Con lo seguro que sonaba Marcelo, la sopa tenía que estar realmente buena. Estrella tomó la cuchara a regañadientes y probó un poco.

La verdad, no estaba nada mal, al contrario.

Aunque los chefs actuales de la residencia Echeverría eran buenos, Estrella estaba harta de tanto líquido.

—¿Cómo sabes que me gustan estas cosas? —preguntó ella de nuevo.

—Siempre lo he sabido.

Estrella lo miró fijamente, sorprendida por la respuesta. ¿Siempre lo había sabido?

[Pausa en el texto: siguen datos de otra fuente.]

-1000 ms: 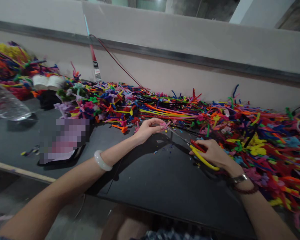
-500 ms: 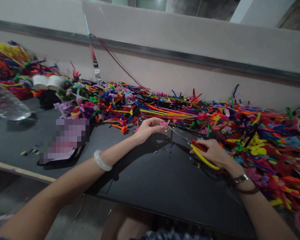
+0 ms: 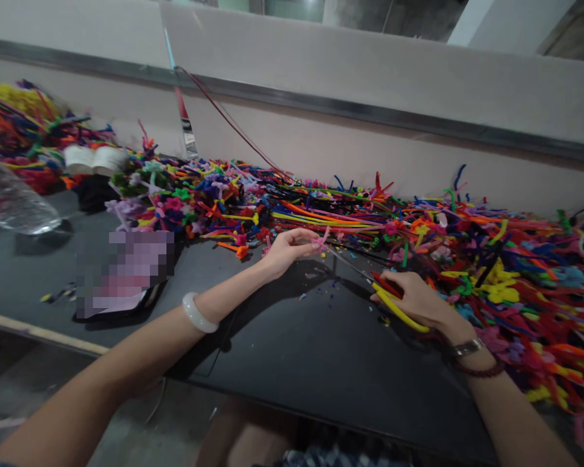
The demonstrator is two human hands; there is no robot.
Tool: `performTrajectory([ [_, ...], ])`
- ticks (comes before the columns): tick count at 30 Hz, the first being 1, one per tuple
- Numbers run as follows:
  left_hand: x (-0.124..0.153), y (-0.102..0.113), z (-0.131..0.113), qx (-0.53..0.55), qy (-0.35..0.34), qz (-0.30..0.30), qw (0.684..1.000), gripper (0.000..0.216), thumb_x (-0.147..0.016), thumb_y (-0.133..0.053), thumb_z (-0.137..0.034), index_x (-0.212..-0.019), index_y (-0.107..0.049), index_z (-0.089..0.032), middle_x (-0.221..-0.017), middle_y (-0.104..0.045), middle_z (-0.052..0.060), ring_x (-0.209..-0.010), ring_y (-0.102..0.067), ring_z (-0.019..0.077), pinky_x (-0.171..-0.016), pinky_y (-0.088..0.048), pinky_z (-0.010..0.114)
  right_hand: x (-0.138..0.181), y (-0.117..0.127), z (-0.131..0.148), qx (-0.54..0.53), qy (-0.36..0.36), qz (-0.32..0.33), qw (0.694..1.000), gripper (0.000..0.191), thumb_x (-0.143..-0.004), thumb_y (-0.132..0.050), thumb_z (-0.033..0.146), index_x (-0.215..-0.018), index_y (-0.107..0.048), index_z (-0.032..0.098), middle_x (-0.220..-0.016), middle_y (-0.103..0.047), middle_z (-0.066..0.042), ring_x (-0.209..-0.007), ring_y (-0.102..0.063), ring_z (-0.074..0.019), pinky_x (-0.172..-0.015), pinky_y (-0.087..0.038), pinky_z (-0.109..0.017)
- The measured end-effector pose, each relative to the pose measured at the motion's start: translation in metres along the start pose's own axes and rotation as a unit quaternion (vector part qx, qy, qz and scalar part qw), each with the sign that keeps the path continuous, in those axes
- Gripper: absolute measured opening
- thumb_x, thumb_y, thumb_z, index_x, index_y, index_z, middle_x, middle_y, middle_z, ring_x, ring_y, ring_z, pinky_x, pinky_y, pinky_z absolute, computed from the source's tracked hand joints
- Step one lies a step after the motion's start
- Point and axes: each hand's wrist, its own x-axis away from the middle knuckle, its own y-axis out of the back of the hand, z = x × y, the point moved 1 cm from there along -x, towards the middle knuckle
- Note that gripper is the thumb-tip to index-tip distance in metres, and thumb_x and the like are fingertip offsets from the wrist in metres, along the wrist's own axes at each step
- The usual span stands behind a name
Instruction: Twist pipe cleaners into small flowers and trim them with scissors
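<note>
My left hand pinches a small pink pipe-cleaner flower just above the dark table. A white bangle sits on that wrist. My right hand is closed round the red and yellow handles of scissors, whose thin blades point left toward the pink flower. A watch and a bead bracelet are on the right wrist. A long heap of bright pipe cleaners lies right behind both hands.
The pipe-cleaner heap runs along the wall from far left to far right. Two white rolls and a clear plastic bottle lie at the left. A blurred flat item rests left of my forearm. Small coloured offcuts dot the table.
The pink flower has turned slightly in my left fingers. Both hands stay almost where they were.
</note>
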Motion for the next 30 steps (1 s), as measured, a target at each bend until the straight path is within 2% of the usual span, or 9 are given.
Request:
performTrajectory([
  [9,0.0003,-0.0014,-0.0002,0.03,0.003,0.02,0.999,0.021,-0.058,-0.066,-0.015,-0.078,-0.059,-0.012,-0.076,-0.064,0.003,-0.074,-0.06,0.0123,-0.079,-0.044,0.032,-0.0007,0.0005,0.0018,-0.02,0.003,-0.006,1.0,0.034,-0.068,-0.05,0.048,-0.068,-0.057,0.014,-0.055,-0.055,0.0,-0.051,-0.043,-0.0112,-0.047,-0.029,-0.021],
  [20,0.0004,-0.0015,0.0,0.017,0.006,0.02,1.0,0.02,-0.059,-0.066,-0.014,-0.078,-0.059,-0.013,-0.074,-0.063,0.002,-0.072,-0.059,0.0115,-0.078,-0.045,0.032,-0.001,-0.0005,0.0023,-0.028,0.008,0.003,1.0,0.032,-0.07,-0.049,0.045,-0.071,-0.058,0.014,-0.059,-0.057,-0.001,-0.052,-0.044,-0.0113,-0.048,-0.03,-0.021],
  [30,0.0009,-0.0016,-0.0001,0.009,0.003,0.022,1.0,0.02,-0.059,-0.065,-0.016,-0.078,-0.058,-0.013,-0.074,-0.063,0.002,-0.072,-0.059,0.0117,-0.077,-0.044,0.031,-0.0012,0.0016,0.0025,-0.028,-0.008,0.015,0.999,0.03,-0.072,-0.048,0.044,-0.068,-0.053,0.015,-0.056,-0.052,0.0,-0.051,-0.042,-0.0102,-0.047,-0.03,-0.02],
])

Al escuchar eso, no pudo evitar observarlo con más detenimiento. ¿Desde cuándo?

Recordó que cuando estaba con Alonso, él rara vez la llevaba a reuniones con sus amigos. En las reuniones privadas, Mariela siempre iba pegada a Alonso como una garrapata. Y en asuntos de negocios, él solía ir con Julián. Y donde estaba Julián, estaba Mónica.

Así que, en esa relación, muchas veces se había sentido como una extraña, como si estorbara.

—¿Cuándo llega Brandon? —preguntó Marcelo, cambiando de tema.

Brandon era un tipo maduro y elegante, alto y delgado. A pesar de tener más de cincuenta años, se conservaba muy bien.

—Probablemente en uno o dos días. Alonso está como loco —dijo Estrella—. Se la pasa diciéndome que Brandon tiene familia y jurando que se le va a ir encima.

De verdad, las cosas que imaginaba su cerebro eran cada vez más absurdas.

—¡Déjalo que vaya contra él! —dijo Marcelo.

¿Acaso a Alonso le parecían pocos los problemas que ya tenía? ¿Ahora quería enfrentarse a Brandon? Marcelo, al escuchar las noticias que traía Estrella, no entendía qué pasaba por la mente de Alonso. Atreverse a ir contra Brandon en este momento era suicida.

—Ya no me importa lo que haga —dijo Estrella.

No quería que ella siguiera manteniendo ningún vínculo matrimonial con Alonso.

Estrella hizo una pausa al escucharlo, pero luego asintió.

—Entendido.

Ya faltaba poco. Todo esto estaba por terminar.

Estrella se dio la vuelta para entrar. Mariela, que estaba limpiando los vidrios del segundo piso, vio cómo Marcelo traía personalmente a Estrella. Sus ojos destilaban veneno, odiando a Estrella con todas sus fuerzas.

Marcelo esperó hasta que Estrella entró antes de ordenar que dieran la vuelta para irse.

Sin embargo, al llegar a la salida, se toparon con el coche de Alonso que regresaba. Los guardias de Estrella lo detuvieron en la entrada.

¡Alonso estaba verde del coraje! Al ver el auto de Marcelo saliendo de la propiedad, una tormenta se desató en su mirada. Frenó en seco bloqueando la salida, impidiendo el paso a Marcelo.